ACTION ITEM — Return the lines from the start of the data through the line with "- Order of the". Include both of those lines and no others.

DATASET ENTRIES —
================
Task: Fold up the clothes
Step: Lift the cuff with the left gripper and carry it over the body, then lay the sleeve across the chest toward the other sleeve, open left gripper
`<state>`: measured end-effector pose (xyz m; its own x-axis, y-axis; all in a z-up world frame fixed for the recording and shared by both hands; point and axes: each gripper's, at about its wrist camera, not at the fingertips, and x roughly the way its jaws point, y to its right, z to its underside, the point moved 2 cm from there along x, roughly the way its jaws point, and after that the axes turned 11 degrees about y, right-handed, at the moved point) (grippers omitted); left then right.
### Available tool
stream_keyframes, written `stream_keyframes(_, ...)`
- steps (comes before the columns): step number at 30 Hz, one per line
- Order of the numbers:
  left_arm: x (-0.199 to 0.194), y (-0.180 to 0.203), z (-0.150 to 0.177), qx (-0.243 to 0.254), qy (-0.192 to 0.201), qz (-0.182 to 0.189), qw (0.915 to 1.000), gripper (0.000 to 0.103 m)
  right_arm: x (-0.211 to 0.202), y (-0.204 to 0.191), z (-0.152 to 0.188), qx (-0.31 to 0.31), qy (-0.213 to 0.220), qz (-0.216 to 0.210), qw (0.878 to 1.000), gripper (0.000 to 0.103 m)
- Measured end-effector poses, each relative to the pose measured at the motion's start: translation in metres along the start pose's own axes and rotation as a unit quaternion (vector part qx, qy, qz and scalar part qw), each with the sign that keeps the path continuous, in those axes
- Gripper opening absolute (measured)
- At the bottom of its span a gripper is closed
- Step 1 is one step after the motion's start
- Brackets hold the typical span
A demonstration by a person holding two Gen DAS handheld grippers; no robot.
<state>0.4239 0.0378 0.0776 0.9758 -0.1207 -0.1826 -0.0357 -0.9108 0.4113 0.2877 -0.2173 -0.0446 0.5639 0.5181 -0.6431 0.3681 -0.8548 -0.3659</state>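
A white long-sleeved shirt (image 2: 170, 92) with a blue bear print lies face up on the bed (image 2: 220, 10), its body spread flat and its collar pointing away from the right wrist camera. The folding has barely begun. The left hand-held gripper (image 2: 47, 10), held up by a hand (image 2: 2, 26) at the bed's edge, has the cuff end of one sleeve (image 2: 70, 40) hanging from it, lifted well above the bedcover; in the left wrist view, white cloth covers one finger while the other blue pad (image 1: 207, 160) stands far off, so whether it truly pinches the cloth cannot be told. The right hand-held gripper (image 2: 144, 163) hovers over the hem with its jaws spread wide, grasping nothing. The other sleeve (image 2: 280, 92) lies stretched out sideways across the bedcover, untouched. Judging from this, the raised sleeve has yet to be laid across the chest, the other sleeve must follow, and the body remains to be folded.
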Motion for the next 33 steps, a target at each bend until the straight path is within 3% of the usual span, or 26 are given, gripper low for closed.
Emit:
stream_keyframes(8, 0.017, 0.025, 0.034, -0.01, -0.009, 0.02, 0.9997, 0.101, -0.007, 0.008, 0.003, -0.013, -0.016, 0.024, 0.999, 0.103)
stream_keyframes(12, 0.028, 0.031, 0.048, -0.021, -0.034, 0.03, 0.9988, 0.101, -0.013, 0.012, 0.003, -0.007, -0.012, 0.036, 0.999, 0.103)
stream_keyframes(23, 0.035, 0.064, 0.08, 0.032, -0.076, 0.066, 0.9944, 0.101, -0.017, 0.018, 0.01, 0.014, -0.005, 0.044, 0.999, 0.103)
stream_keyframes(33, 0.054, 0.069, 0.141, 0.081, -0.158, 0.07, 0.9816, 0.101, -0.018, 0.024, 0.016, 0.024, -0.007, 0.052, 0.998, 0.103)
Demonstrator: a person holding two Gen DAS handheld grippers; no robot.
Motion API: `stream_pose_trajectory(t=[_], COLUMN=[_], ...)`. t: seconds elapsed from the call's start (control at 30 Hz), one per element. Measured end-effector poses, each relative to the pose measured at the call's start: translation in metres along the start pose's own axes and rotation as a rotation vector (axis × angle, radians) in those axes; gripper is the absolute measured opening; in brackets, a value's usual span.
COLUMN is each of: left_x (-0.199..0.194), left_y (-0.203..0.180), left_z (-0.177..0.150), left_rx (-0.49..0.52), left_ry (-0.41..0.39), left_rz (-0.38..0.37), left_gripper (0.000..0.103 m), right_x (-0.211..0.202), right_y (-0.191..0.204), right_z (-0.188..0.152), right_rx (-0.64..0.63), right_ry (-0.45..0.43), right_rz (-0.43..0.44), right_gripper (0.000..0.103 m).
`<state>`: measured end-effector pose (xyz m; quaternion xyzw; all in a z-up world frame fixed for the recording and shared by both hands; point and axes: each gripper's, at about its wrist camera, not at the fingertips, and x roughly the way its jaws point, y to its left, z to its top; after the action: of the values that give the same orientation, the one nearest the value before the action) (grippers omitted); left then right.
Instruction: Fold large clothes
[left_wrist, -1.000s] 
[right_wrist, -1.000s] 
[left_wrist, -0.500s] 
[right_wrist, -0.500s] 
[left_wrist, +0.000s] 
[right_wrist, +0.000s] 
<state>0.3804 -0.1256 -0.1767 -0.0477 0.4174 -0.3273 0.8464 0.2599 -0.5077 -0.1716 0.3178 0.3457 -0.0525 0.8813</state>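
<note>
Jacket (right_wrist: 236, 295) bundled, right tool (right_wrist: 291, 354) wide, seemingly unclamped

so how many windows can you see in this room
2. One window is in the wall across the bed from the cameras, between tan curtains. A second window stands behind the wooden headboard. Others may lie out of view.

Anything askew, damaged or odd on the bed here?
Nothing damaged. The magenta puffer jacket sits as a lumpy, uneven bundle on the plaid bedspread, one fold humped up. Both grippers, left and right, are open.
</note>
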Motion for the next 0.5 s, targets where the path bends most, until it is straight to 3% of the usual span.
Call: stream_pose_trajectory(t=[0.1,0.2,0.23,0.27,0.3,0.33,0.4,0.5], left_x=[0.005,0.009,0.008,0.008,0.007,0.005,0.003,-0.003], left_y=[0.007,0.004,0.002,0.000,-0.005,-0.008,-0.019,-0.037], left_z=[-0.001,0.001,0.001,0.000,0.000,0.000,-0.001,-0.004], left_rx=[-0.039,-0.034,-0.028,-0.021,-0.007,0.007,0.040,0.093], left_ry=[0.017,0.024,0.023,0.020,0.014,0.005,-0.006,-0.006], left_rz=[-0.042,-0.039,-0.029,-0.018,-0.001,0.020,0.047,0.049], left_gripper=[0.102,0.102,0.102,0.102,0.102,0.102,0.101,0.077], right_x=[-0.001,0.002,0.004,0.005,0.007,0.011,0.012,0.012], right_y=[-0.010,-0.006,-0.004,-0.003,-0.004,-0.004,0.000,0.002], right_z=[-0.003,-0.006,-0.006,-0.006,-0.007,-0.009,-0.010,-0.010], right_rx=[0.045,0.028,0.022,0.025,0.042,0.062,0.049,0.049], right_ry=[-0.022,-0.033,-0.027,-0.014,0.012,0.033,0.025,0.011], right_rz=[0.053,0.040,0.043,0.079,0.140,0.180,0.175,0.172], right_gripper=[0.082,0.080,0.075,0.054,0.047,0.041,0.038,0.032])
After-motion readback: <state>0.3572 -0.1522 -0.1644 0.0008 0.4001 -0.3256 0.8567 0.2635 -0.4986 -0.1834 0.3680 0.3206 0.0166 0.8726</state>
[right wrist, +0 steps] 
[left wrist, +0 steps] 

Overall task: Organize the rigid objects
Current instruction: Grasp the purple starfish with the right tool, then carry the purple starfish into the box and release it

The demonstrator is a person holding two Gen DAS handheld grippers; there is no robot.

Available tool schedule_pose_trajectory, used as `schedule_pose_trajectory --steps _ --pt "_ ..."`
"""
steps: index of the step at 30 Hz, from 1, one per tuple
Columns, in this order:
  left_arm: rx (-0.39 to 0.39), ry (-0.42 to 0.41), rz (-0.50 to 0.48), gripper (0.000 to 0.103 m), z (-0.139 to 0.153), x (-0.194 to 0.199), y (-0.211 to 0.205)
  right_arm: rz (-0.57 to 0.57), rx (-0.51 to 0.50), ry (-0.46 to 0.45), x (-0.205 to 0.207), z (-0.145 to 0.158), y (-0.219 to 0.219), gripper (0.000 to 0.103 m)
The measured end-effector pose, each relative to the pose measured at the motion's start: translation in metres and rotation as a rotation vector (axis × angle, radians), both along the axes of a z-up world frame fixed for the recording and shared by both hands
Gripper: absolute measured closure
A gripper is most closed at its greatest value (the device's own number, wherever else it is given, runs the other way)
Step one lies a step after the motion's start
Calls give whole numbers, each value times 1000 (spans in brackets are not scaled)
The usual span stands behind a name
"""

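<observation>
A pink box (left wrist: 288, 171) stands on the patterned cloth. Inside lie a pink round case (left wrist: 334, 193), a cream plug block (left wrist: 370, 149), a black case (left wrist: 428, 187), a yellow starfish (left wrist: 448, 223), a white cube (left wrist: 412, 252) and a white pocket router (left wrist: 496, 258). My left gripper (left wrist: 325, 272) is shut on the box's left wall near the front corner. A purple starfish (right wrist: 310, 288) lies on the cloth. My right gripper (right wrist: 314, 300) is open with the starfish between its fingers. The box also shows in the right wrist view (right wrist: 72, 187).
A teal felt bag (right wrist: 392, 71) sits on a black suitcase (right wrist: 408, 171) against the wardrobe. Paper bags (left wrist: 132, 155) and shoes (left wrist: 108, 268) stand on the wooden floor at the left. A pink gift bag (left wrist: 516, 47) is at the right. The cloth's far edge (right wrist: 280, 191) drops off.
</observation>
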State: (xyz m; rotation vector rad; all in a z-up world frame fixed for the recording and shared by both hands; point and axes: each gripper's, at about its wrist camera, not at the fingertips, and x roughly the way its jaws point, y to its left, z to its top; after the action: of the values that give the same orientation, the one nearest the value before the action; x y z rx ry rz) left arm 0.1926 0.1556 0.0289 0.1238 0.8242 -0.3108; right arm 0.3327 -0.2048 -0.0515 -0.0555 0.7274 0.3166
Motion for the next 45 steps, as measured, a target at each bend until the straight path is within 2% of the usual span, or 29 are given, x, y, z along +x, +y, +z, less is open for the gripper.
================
TASK RESULT —
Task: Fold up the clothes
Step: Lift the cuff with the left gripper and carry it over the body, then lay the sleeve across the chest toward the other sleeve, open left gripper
`<state>`: measured end-effector pose (xyz m; its own x-axis, y-axis; all in a z-up world frame fixed for the recording and shared by both hands; point and axes: each gripper's, at about its wrist camera, not at the fingertips, and x roughly the way its jaws point, y to its right, z to its underside, the point moved 2 cm from there along x, roughly the way its jaws point, and after that the axes turned 11 degrees about y, right-handed, at the moved point) (grippers omitted); left then right.
### Available tool
stream_keyframes, written `stream_keyframes(_, ...)`
- steps (comes before the columns): step number at 30 Hz, one per line
- Order of the numbers:

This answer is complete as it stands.